* **Work order**
Output nothing but the lines from the first line of the listing below through the line containing "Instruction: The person", printed exactly and free of pictures.

START Data below

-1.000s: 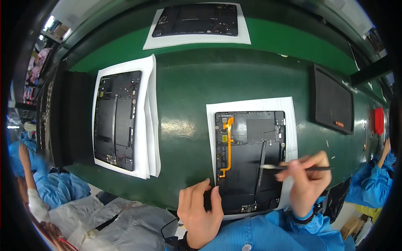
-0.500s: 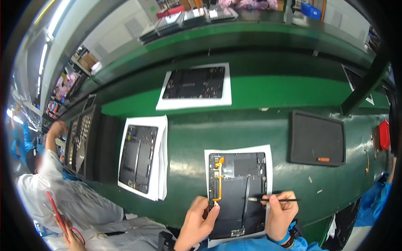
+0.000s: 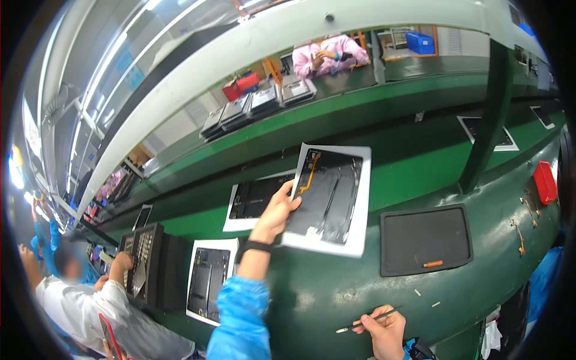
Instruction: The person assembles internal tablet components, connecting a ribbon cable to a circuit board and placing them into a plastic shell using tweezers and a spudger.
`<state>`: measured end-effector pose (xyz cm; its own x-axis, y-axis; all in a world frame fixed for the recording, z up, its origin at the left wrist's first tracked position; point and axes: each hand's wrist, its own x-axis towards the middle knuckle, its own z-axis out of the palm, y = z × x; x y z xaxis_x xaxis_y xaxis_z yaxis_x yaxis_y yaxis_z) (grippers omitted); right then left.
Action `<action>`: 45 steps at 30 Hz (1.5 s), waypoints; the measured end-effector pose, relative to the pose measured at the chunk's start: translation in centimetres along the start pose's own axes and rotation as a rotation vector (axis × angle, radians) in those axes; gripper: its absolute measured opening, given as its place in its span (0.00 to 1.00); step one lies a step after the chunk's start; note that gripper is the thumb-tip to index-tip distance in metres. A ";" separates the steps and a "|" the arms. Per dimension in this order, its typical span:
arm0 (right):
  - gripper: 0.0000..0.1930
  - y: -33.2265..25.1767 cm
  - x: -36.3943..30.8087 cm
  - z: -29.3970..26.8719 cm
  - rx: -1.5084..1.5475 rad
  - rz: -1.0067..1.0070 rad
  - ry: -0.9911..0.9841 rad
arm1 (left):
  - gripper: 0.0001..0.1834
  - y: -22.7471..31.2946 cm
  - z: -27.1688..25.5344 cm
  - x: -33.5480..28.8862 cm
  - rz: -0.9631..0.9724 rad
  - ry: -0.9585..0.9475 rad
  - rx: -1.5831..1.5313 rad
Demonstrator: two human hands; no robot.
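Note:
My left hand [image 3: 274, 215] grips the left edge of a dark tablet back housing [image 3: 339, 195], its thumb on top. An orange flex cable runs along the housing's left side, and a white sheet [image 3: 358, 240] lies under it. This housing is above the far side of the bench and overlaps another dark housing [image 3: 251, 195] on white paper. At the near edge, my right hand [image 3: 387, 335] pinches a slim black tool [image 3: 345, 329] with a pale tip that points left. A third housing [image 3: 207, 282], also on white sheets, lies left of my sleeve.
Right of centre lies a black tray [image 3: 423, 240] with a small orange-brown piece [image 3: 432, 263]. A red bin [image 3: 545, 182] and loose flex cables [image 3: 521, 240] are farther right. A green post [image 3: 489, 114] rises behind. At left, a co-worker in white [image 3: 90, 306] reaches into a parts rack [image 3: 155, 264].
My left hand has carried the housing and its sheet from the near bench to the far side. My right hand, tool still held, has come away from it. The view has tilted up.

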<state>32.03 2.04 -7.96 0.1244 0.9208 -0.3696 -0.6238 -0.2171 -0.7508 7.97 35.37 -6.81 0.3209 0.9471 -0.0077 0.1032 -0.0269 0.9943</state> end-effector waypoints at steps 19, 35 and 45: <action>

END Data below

* **Response**
-1.000s: 
-0.500s: 
+0.000s: 
Instruction: The person assembles internal tablet components, connecting a ribbon cable to a circuit board and placing them into a plastic shell using tweezers and a spudger.

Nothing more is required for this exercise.